Type out the lines below exactly, pictures excluded.

> Given data
Segment Open

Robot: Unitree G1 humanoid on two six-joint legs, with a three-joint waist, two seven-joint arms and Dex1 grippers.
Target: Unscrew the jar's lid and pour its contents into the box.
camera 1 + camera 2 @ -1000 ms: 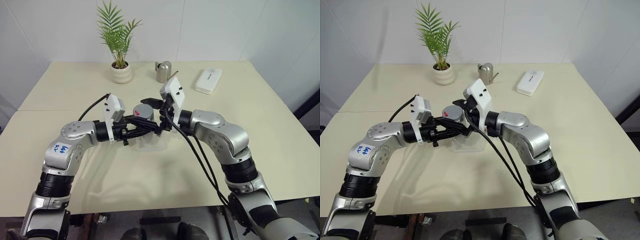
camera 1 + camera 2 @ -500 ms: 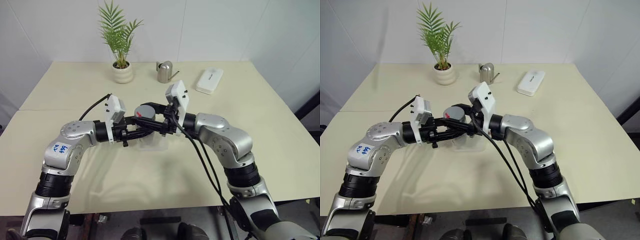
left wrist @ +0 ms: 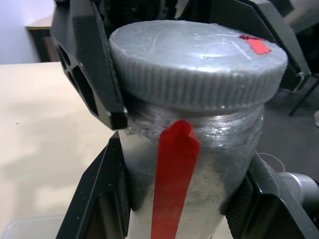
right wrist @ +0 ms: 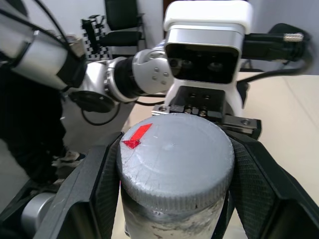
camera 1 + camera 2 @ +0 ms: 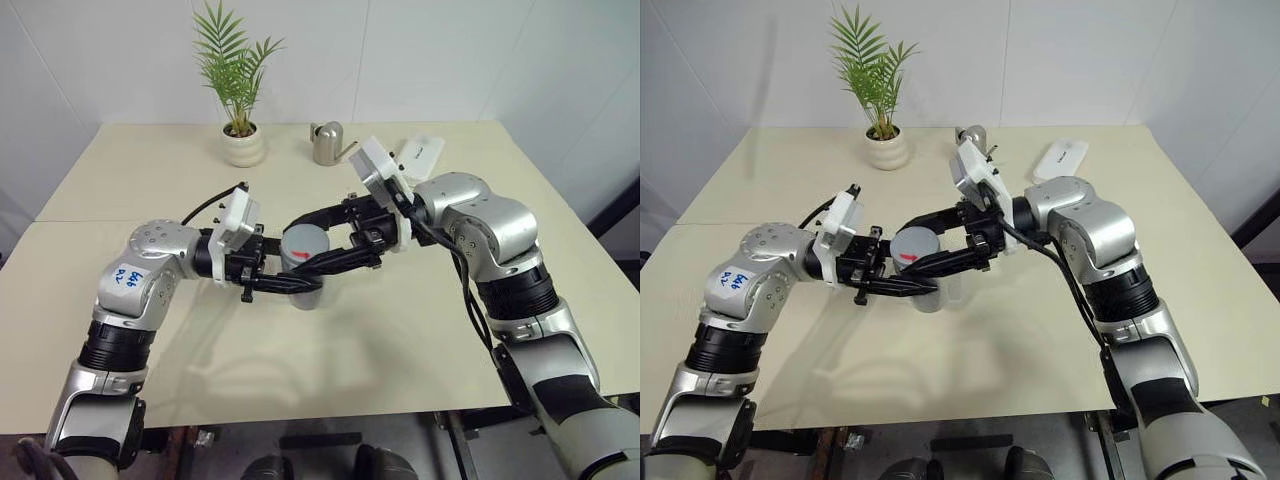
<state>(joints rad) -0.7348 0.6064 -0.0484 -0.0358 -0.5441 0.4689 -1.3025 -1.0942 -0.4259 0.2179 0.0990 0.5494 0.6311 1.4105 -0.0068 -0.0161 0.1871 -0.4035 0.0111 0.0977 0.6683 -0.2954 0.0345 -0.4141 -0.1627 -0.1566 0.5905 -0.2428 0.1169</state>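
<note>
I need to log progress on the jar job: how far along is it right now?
Done: the jar is lifted off the table, the left end effector shut on its body. In hand: the right end effector is clamped on the lid, which sits fully on the jar. Left: unscrewing it and pouring into the box, partly hidden behind the jar.

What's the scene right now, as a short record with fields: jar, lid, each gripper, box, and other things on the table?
jar: upright, held above the table
lid: on the jar, red mark on top
left gripper: shut on the jar's body
right gripper: shut on the lid
box: clear, partly hidden behind the jar
other: potted plant, steel watering can, white case at the far side
</note>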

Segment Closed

> Worked solution
Robot: Unitree G1 humanoid on two six-joint legs, with a three-joint waist, two seven-joint arms and Dex1 grippers.
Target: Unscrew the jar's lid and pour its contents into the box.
camera 1 + camera 2 @ -1000 ms: 
camera 1 + camera 2 @ -500 ms: 
left wrist @ +0 ms: 
right wrist @ +0 ms: 
camera 1 + camera 2 @ +0 ms: 
<state>(joints rad) -0.7348 0.6064 -0.0484 -0.0358 -0.5441 0.4689 -1.3025 -1.0942 -0.4259 0.2179 0.0990 0.5494 0.6311 1.4105 -0.0068 -0.0161 0.1871 -0.4035 0.0111 0.0977 0.6683 -0.2954 0.0345 -0.4141 -0.1627 -0.1566 0.5905 -0.2428 0.1169</state>
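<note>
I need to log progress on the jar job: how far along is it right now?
Done: the jar is lifted off the table, the left end effector shut on its body. In hand: the right end effector is clamped on the lid, which sits fully on the jar. Left: unscrewing it and pouring into the box, partly hidden behind the jar.

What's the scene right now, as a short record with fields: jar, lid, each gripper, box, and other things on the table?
jar: upright, held above the table
lid: on the jar, red mark on top
left gripper: shut on the jar's body
right gripper: shut on the lid
box: clear, partly hidden behind the jar
other: potted plant, steel watering can, white case at the far side
</note>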

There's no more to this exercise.